Customer Supermarket Analysis

10 min readJul 21, 2023

Hi, Faisal here! Today, I’m gonna talk about customer supermarket analysis. Customer supermarket analysis is analyzing how customer’s behavior, for example how customer’s demographics, what products are often purchased, where they buy these products, whether directly in-store or online store, etc. One of the purpose of this analysis is if the supermarket wants to hold another campaign, so that the campaign becomes more effective.

Table of content:

Introduction
Problem Statement
Data Preparation
1. Dataset overview
2. Handling anomaly data
3. Features engineering
Data Analysis
1. Is the campaign effective enough?
2. How do customer demographics influence campaigns?
3. From the segmentation above, what products are most often purchased by customers?
4. In which places do customers make a lot of purchases?
Conclusion
Recommendation

Introduction
On this occasion, I just tried to explain the data analysis that I had done about customer supermarket analysis. The dataset can be accessed through this link!
So, this company has held a campaign/promotion, the company asks the data analyst team to further analyze the campaign/promotion that has been held. Later, this analysis will be taken into consideration by the company to hold the next campaign.

Problem Statement
Based on the campaigns that have been carried out, the company wants to know what kind of customer segments will accept the campaign or who will not accept the campaign. This will be useful for the company, so that the company can receive maximum benefits or it can be said what strategies will be used to have good effectiveness for the next campaign.

To achieve the above, we as a Data Analyst team will try to answer the following questions:
1. Is the campaign effective enough?
2. How do customer demographics influence campaigns?
3. From the segmentation above, what products are most often purchased by customers?
4. In which places do customers make a lot of purchases?

Dataset Overview (Data Preparation)
This data contains 29 columns and 2240 rows. These columns are divided into 4 categories, namely people, products, promotion, and place. People contains customer data, products contains data on the amount of money spent by customers on each product, and place contains data on the number of purchases at each place made by each customer.

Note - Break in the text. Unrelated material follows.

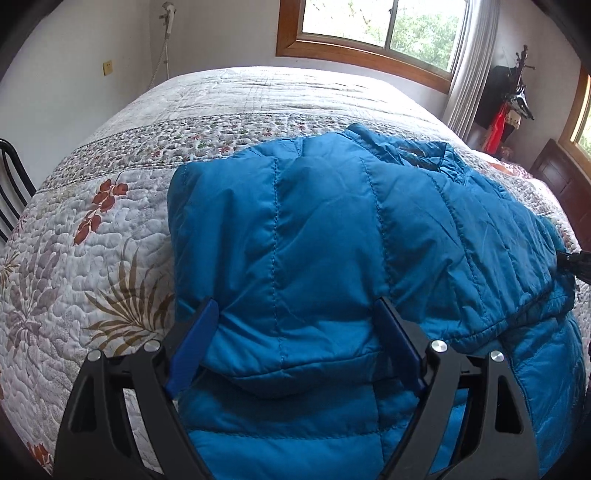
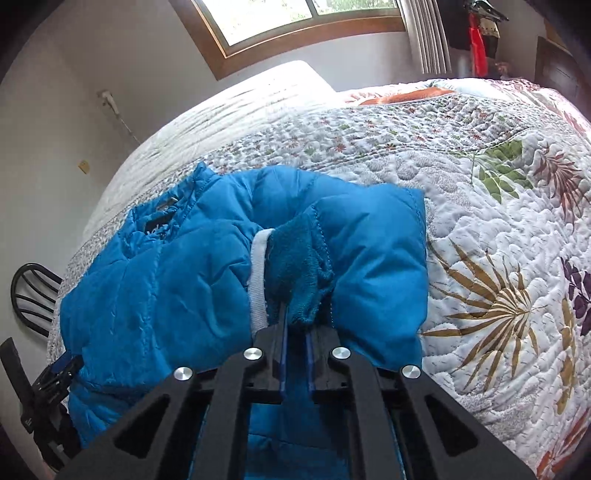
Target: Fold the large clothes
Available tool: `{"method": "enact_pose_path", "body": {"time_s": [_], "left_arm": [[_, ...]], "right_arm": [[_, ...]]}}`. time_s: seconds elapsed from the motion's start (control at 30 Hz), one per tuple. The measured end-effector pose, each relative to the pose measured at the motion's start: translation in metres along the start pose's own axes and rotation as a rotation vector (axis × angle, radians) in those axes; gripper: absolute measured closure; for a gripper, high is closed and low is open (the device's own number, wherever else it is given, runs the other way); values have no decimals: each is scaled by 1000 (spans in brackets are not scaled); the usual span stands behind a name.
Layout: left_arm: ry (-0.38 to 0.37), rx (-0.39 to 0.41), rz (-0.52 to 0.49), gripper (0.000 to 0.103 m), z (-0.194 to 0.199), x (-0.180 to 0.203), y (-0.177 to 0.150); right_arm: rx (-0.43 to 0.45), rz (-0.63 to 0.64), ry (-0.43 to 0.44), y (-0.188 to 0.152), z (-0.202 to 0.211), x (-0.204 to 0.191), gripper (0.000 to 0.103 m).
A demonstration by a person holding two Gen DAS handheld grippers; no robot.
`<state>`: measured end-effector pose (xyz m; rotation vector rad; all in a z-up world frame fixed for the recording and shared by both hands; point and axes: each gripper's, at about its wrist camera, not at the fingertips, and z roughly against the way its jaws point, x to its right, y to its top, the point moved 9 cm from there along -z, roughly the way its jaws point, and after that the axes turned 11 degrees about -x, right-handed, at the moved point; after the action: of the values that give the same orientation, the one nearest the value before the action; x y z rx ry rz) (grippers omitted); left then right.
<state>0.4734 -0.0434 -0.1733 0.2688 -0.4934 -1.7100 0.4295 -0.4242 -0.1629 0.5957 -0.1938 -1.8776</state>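
A blue quilted puffer jacket (image 1: pixel 332 229) lies partly folded on the bed. In the left wrist view my left gripper (image 1: pixel 295 314) is open, its blue-padded fingers wide apart around a puffy fold of the jacket near its hem. In the right wrist view the jacket (image 2: pixel 166 280) shows its teal fleece lining (image 2: pixel 299 269) and a white cuff (image 2: pixel 258 280). My right gripper (image 2: pixel 297 325) is shut on the jacket's fleece-lined edge. The right gripper's tip shows at the right edge of the left wrist view (image 1: pixel 576 262), and the left gripper shows at the lower left of the right wrist view (image 2: pixel 59 373).
The bed has a white floral quilt (image 1: pixel 92 258). A black chair (image 2: pixel 33 291) stands at the bed's left side. A wood-framed window (image 1: pixel 369 33), a curtain (image 1: pixel 469 74) and a coat stand with clothes (image 1: pixel 509 107) are beyond the bed. A dark headboard (image 1: pixel 557 177) is at right.
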Motion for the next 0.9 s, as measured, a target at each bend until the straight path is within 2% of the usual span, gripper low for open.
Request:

Handling Anomaly Data (Data Preparation)
There is a 0 ID in the ID column. In some programming languages, this 0 (zero) can be read as a null value, to avoid this, I do handling for the 0 ID. I do the handling by generating a random number between the minimum ID and maximum ID using numpy random.

Then, there are missing values in the income column as many as 24 rows or 1%. However, because the dataset is also limited, rather than deleting the data, I will handle the missing values. Step by step handling the missing values in the income column:
1. I divide first into 2 DataFrames, the first DataFrame contains customer data that has no missing values in the income column, while the second DataFrame contains customer data that has missing values in the income column.
2. Based on the phik correlation, the income column has correlation and significance with the education and year_birth columns, so the missing value filling in the income column will be based on the education and year_birth columns too.
3. The first DataFrame is further divided into several ranges based on quantile to make it more fair.
4. Then, check the distribution of each range. Use mean/median as the central measure of tendency and standard deviation/median absolute deviation as the measure of spread.
5. Match the rows between NaN and non-NaN income, then fill the NaN income based on non-NaN income.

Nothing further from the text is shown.